Spectroscopic Studies on the Thermodynamics of L-Cysteine Capped CdSe/CdS Quantum Dots—BSA Interactions

Abstract

CdSe/CdS quantum dots (QDs) capped with L-cysteine can provide an effective platform for the interactions with bovine serum albumin (BSA). In this study, absorption and fluorescence (FL) spectroscopy were used to study the binding reactions of QDs with BSA, respectively. The binding constant (≈10(4) M(-1)) from FL quenching method matches well with that determined from the absorption spectral changes. The modified Stern-Volmer quenching constant (5.23 × 10(4), 5.22 × 10(4), and 4.90 × 10(4) M(-1)) and the binding sites (≈1) at different temperatures (304 K, 309 K, and 314 K) and corresponding thermodynamic parameters were calculated (∆G < 0, ∆H < 0, and ∆S < 0).
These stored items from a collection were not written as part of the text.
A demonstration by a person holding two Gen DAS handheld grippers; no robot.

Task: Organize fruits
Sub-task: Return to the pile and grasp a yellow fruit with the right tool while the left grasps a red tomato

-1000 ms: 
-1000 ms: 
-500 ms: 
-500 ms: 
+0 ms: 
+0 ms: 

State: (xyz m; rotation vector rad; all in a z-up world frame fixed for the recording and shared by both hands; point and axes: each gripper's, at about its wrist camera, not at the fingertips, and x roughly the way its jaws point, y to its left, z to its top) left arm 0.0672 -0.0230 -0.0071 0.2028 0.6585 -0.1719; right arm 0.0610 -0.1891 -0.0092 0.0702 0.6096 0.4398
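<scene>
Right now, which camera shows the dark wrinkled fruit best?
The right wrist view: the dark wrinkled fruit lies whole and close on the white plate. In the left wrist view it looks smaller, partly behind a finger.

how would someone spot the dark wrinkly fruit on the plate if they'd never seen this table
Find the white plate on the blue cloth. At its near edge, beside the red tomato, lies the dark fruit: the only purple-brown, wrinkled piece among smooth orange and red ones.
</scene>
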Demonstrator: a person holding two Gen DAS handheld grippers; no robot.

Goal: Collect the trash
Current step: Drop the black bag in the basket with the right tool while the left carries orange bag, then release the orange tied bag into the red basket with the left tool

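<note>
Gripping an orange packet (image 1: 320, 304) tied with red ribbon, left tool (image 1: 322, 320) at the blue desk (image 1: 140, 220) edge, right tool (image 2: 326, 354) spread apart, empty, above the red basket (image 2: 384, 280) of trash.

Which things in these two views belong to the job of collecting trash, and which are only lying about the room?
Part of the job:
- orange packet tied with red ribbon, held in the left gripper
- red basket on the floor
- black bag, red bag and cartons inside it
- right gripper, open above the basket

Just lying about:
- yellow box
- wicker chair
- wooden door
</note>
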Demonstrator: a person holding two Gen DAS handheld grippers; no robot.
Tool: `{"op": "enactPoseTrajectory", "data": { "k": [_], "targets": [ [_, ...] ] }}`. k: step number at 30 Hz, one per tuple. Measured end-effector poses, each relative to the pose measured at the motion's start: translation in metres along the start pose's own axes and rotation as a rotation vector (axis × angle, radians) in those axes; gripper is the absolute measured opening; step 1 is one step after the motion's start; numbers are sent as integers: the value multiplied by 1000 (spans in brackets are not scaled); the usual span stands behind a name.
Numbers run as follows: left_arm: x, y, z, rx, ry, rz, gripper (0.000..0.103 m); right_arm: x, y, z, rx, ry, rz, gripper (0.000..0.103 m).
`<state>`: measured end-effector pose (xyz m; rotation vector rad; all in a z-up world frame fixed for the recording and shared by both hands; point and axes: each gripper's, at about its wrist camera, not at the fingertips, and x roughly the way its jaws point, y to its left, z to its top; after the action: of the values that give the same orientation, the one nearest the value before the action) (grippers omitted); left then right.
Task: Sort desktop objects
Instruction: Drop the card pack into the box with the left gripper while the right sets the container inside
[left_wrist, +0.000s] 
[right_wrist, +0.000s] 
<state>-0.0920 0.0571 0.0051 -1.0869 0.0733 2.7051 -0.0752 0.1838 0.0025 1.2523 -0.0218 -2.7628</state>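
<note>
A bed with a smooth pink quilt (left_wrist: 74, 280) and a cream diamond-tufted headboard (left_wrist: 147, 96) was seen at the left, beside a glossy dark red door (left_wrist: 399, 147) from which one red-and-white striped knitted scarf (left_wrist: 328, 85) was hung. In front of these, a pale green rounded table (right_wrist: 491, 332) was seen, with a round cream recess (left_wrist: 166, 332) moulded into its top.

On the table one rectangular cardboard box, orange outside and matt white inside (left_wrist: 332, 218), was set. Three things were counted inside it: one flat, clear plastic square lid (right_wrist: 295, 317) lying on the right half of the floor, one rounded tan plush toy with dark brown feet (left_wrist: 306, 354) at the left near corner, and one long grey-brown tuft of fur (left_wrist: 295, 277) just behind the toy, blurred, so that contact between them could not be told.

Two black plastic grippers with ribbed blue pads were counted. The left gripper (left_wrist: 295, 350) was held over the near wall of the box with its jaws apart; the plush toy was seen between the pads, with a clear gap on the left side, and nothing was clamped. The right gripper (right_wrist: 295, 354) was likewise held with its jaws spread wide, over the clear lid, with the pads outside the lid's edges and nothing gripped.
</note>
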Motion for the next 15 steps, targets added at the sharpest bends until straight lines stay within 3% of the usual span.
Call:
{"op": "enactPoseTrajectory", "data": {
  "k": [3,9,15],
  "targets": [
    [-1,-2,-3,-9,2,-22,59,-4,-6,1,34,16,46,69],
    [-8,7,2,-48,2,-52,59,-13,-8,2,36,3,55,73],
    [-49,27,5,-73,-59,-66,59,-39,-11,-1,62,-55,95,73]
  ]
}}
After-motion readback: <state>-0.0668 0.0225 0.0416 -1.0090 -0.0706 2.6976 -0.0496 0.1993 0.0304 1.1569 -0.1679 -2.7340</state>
The results show the quenching constant is inversely correlated with temperature. It indicates the quenching mechanism is the static quenching in nature rather than dynamic quenching. The negative values of free energy (∆G < 0) suggest that the binding process is spontaneous, ∆H < 0 and ∆S < 0 suggest that the binding of QDs to BSA is enthalpy-driven. The enthalpy and entropy changes for the formation of ground state complex depend on the capping agent of QDs and the protein types. Furthermore, the reaction forces were discussed between QDs and BSA, and the results show hydrogen bonds and van der Waals interactions play a major role in the binding reaction.